Few people know of this, possibly the most primitive dance in Europe. We find scanty records therefore, the earliest dating only from the 17th century. Robert Plot, in his Natural History of Staffordshire, 1686, p. 434, says:–
At Abbots, or now rather Pagets Bromley, they had also within memory, a sort of sport, which they celebrated at Christmas (on New-Year and Twelft-day) call'd the Hobby-horse dance, from a person that carryed the image of a horse between his leggs, made of thin boards, and in his hand a bow and arrow, which passing through a hole in the bow, and stopping upon a sholder it had in it, he made a snapping noise as he drew it to and fro, keeping time with the Musick: with this Man danced 6 others, carrying on their shoulders as many Rain deers heads, 3 of them painted white, and 3 red, with the Armes of the cheif families (viz.) of Paget, Bagot, and Wells) to whom the revenews of the Town cheifly belonged, depicted on the palms of them, with which they danced the Hays, and other Country dances. To this Hobbyhorse dance there also belong'd a pot, which was kept by turnes, by 4 or 5 of the cheif of the Town, whom they call'd Reeves, who provided Cakes and Ale to put in this pot; all people who had any kindness for the good intent of the Institution of the sport, giving pence a piece for themselves and families; and so forraigners too, that came to see it: with which Mony (the charge of the Cakes and Ale being defrayed) they not only repaired their Church but kept their poore too: which charges are not now perhaps so cheerfully boarn.

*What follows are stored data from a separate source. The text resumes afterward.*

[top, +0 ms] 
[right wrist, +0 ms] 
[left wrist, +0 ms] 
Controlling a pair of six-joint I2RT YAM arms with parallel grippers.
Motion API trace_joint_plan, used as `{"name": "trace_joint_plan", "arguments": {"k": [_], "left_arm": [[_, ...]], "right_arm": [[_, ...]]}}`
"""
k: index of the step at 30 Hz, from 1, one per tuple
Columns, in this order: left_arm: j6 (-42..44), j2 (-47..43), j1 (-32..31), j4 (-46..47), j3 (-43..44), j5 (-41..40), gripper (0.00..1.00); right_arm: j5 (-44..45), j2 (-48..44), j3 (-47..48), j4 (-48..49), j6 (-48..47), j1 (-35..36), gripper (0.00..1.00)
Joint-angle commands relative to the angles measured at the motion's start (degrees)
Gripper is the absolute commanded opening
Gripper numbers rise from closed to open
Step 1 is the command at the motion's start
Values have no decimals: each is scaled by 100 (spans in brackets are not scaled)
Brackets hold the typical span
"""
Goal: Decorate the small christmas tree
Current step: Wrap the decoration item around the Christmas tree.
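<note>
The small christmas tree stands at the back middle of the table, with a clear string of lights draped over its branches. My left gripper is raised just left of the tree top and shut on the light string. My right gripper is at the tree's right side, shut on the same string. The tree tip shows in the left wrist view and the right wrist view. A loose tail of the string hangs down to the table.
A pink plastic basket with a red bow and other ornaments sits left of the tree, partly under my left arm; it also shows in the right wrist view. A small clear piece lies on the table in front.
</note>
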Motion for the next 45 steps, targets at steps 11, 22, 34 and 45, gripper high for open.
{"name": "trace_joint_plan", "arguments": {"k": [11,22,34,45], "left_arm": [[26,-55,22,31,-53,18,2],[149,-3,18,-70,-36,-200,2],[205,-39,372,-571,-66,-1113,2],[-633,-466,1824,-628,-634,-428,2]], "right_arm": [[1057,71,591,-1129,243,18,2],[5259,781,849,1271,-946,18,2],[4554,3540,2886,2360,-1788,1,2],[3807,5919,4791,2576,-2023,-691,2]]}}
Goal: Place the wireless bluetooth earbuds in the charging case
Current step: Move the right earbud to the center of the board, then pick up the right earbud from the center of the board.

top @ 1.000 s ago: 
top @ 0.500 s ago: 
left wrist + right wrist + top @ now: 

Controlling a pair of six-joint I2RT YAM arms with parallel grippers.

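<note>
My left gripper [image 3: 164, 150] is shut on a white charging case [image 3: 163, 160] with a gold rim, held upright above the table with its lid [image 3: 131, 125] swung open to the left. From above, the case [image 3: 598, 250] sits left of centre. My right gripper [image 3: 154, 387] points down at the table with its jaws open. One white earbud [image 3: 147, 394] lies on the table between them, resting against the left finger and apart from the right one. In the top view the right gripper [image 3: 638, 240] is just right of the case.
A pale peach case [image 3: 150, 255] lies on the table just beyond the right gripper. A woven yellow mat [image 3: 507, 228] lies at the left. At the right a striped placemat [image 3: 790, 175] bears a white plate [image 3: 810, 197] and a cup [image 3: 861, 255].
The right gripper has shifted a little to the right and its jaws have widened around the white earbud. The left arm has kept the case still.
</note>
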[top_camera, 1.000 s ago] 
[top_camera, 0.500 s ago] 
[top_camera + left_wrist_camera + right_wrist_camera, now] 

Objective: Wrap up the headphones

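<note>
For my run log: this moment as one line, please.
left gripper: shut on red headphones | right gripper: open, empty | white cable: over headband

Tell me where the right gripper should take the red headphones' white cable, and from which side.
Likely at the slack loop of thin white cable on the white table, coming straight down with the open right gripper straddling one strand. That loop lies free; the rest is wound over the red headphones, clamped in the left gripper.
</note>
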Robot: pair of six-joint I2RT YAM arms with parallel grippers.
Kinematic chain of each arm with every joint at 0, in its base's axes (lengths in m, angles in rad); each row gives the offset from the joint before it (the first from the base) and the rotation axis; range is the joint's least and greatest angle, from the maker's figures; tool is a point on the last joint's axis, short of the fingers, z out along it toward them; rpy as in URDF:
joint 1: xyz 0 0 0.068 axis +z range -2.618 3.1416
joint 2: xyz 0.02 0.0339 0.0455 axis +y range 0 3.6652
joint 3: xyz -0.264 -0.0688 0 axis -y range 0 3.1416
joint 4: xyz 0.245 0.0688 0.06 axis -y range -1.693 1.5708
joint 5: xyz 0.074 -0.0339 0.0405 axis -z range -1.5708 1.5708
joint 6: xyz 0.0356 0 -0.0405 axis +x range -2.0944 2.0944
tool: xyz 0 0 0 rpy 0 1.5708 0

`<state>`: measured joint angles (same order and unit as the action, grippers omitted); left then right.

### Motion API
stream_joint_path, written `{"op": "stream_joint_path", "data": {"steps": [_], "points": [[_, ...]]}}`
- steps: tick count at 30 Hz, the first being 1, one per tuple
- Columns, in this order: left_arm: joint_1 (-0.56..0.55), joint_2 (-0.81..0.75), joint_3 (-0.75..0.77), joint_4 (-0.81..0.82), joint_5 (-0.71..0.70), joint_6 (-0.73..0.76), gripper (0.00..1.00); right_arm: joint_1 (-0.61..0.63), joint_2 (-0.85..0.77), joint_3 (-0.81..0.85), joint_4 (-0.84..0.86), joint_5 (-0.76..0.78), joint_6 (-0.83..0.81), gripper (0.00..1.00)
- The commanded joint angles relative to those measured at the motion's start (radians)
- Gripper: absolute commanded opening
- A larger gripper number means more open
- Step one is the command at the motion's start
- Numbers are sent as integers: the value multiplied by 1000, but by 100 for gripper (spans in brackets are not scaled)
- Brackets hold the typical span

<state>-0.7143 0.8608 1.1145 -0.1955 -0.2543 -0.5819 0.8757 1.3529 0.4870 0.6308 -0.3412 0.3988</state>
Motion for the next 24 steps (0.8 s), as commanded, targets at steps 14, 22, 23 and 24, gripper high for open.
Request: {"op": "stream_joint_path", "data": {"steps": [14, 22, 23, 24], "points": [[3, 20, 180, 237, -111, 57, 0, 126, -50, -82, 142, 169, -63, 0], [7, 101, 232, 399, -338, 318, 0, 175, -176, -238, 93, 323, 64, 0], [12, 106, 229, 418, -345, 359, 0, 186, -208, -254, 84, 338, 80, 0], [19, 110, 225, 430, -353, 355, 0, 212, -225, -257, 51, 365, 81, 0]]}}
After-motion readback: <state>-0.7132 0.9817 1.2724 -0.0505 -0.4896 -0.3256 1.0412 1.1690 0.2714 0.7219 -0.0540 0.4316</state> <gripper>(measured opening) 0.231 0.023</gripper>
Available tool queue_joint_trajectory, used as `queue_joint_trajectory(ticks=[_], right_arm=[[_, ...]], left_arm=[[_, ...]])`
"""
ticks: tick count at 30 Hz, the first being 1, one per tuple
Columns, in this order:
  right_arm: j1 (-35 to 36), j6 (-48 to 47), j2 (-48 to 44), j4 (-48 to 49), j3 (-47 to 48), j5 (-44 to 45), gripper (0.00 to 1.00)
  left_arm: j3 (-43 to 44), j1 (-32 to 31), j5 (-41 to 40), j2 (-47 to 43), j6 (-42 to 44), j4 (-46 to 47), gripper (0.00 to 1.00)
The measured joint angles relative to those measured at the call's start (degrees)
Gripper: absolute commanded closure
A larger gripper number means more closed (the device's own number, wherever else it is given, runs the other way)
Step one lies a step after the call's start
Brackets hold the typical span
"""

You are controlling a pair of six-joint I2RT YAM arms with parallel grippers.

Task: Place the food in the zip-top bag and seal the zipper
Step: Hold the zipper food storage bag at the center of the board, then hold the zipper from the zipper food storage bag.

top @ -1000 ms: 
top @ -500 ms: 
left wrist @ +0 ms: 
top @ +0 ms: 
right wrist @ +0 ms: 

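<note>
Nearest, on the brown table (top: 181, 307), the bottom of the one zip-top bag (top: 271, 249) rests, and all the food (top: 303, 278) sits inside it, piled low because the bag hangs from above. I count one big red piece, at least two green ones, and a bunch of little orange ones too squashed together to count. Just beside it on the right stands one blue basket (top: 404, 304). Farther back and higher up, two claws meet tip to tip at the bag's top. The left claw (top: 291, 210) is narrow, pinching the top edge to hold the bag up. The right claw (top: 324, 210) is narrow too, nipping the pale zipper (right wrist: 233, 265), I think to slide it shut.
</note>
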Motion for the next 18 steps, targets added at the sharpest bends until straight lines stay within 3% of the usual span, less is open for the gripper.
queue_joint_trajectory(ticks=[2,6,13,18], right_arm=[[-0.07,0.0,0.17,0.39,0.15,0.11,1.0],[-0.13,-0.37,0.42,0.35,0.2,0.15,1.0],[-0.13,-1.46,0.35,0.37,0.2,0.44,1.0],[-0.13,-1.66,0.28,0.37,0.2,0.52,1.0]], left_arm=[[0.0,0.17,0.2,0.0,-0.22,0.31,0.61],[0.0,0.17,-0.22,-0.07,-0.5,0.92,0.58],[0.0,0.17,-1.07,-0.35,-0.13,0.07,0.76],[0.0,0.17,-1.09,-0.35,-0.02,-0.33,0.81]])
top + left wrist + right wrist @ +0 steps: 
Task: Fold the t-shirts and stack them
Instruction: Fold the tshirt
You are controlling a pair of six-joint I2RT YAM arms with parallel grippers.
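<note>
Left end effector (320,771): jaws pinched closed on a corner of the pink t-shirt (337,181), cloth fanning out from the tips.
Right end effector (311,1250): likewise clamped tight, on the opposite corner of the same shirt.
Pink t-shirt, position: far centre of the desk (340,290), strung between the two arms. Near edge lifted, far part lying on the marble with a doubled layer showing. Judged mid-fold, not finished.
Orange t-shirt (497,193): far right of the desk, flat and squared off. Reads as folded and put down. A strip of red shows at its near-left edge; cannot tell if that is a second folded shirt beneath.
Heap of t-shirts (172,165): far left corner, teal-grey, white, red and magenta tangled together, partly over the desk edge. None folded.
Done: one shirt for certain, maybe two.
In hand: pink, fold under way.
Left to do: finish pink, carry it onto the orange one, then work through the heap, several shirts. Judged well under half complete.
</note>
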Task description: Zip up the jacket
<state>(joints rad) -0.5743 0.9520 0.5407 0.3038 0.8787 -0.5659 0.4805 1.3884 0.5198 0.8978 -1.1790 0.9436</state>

Why Plot says ‘within memory’ it is difficult to understand, unless there was a temporary cessation of the rite. He might easily have learnt whether the sport still lived or no, but from this and various internal points I suspect the Doctor never went to see for himself. Like too great a number of folklorists he preferred keeping his nose in a book to embarking on ‘field work’. The pot into which they put the feast has now disappeared, and so far from repairing the church and keeping the poor, the few shillings gained hardly pay the dancers for the loss of a day's work.